- [What the exercise asks] Print word for word whatever lies between the first line of the material and the line holding "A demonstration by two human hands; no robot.", both included, and omit all pictures.

- [Given data]
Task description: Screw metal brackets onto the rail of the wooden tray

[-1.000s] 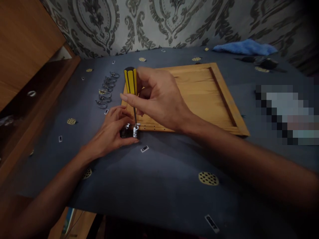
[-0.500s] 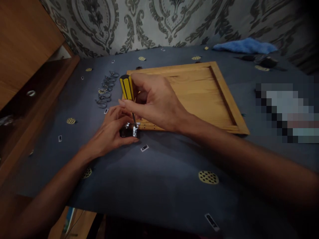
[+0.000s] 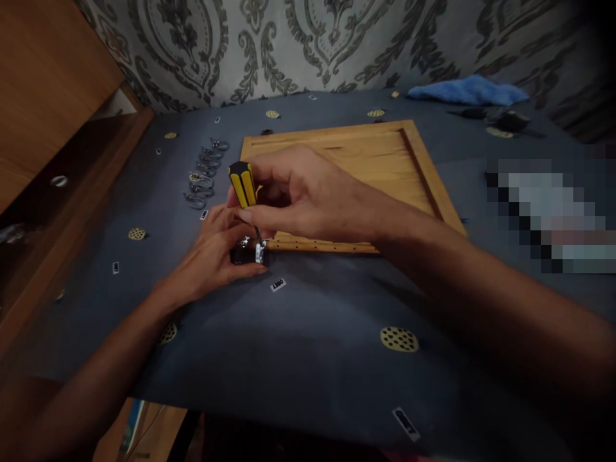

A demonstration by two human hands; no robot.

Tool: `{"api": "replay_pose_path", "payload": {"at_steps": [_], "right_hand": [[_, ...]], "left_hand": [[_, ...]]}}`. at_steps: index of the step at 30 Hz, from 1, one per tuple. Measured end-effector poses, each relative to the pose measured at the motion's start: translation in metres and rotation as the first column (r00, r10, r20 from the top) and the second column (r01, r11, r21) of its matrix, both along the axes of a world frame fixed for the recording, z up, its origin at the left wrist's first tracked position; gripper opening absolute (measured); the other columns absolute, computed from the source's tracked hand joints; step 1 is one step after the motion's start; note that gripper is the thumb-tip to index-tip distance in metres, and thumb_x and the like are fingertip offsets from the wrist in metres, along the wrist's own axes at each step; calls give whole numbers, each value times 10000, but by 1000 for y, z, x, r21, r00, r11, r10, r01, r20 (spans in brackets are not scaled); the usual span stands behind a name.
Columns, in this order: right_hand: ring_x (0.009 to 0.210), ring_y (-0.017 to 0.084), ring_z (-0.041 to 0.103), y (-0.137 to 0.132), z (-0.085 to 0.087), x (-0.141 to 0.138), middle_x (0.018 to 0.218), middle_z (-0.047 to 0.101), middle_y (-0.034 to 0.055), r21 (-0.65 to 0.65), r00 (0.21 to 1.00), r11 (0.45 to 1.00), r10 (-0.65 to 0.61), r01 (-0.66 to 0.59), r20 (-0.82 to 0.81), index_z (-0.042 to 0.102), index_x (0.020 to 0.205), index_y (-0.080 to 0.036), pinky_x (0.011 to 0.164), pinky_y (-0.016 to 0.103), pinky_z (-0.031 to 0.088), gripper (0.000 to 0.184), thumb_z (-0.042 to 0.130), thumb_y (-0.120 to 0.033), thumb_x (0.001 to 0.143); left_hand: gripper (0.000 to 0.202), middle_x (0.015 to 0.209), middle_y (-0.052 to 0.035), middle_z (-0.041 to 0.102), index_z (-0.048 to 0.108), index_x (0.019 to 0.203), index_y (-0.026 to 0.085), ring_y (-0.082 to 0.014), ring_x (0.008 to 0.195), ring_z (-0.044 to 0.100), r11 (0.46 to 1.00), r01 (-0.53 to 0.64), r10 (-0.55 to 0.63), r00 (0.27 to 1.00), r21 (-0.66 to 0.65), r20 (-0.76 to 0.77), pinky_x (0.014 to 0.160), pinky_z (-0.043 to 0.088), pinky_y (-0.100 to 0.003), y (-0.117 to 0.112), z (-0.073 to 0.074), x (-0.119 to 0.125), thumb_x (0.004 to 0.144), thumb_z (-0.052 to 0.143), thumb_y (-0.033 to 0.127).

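My right hand point(image 3: 298, 196) grips a yellow and black screwdriver point(image 3: 242, 183), its handle up and slightly tilted. The shaft runs down to a small shiny metal clamp point(image 3: 260, 252). At the near left corner of a framed wooden board point(image 3: 332, 246), my left hand point(image 3: 219, 247) curls its thumb and fingers around that clamp. The fingers hide part of the clamp and the board's corner. Small dark holes line the board's near edge. Further left lie several similar metal clamps point(image 3: 199, 186) in a row, shaped like loops.
A dark blue patterned cloth point(image 3: 308, 372) covers the table. At the far right lie a blue rag point(image 3: 469, 91) and a dark tool point(image 3: 510, 120) that I cannot make out. A blurred-out flat object point(image 3: 553, 215) is at the right. A wooden cabinet point(image 3: 52, 83) borders the left side.
My right hand and the screwdriver handle have shifted slightly down and toward me, and the wrist has turned. My left hand stays at the clamp.
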State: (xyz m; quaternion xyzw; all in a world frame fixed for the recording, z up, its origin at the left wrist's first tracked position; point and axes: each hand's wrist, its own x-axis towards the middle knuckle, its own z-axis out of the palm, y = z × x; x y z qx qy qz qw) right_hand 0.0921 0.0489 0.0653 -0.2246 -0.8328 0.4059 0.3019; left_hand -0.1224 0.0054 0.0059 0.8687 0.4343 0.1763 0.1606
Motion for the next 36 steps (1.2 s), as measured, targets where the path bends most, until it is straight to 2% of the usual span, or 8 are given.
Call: {"api": "replay_pose_path", "payload": {"at_steps": [6,12,15,18,23,31,34,36], "right_hand": [[761,101,535,-2,-5,-5,755,559,-30,37,999,999,-36,37,-22,494,710,-174,677,228,445,299,686,-175,940],[668,78,401,-3,-20,-20,698,387,-60,5,975,996,-87,90,-202,350,691,-203,557,207,322,453,745,-204,911],[636,80,328,-2,-24,-28,707,352,-66,25,971,994,-95,102,-219,341,702,-213,555,240,285,443,725,-218,923],[661,94,344,1,-23,-33,715,363,-67,74,977,990,-103,118,-189,359,716,-218,597,266,294,407,712,-221,917],[663,99,367,8,-22,-39,714,386,-67,115,983,988,-82,102,-163,367,722,-224,621,289,293,393,699,-272,926],[666,85,343,5,-15,-31,712,377,-64,32,985,994,-99,104,-140,334,679,-216,609,260,307,453,726,-187,904],[694,83,410,5,-8,-24,726,442,-56,12,993,996,-91,92,-77,408,703,-188,629,233,363,358,703,-108,890],[711,86,454,6,-5,-19,733,486,-50,15,998,998,-56,57,-40,470,737,-173,642,223,402,278,676,-92,905]], "left_hand": [[375,1163,-86,628,712,1068,220,-345,1206,542,1000,4,-4,1000,2,-9,1094,463,-543,-1,2,1,920,723,564],[424,1145,-103,644,722,1068,189,-380,1221,540,999,-41,41,999,-20,-31,1074,463,-546,-2,-1,-1,923,693,587],[465,1056,-96,665,724,1033,179,-375,1140,579,996,-64,61,997,-64,-44,1011,496,-536,-3,-1,-1,906,692,624],[470,1033,-101,672,715,990,172,-390,1152,582,994,-80,78,997,-79,-29,1013,497,-550,-3,-1,0,899,696,633],[446,1092,-108,681,710,1028,182,-432,1260,542,996,-71,68,996,-61,-54,1063,474,-585,-2,-3,-1,899,703,609],[476,1327,-131,634,717,1172,198,-407,1322,524,998,-57,57,996,-3,-75,1132,446,-608,-3,-5,-3,903,727,590],[537,1394,-128,605,675,1285,194,-383,1353,493,1000,-15,17,997,28,-73,1149,435,-588,-2,-4,-3,922,714,588],[540,1365,-128,617,683,1258,183,-377,1348,490,999,1,2,998,42,-70,1156,429,-572,-1,-3,-3,913,722,598]]}}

- [Reply]
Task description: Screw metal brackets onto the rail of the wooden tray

[-1.000s] 
[-0.500s] 
[+0.000s] 

A demonstration by two human hands; no robot.

This concludes the exercise.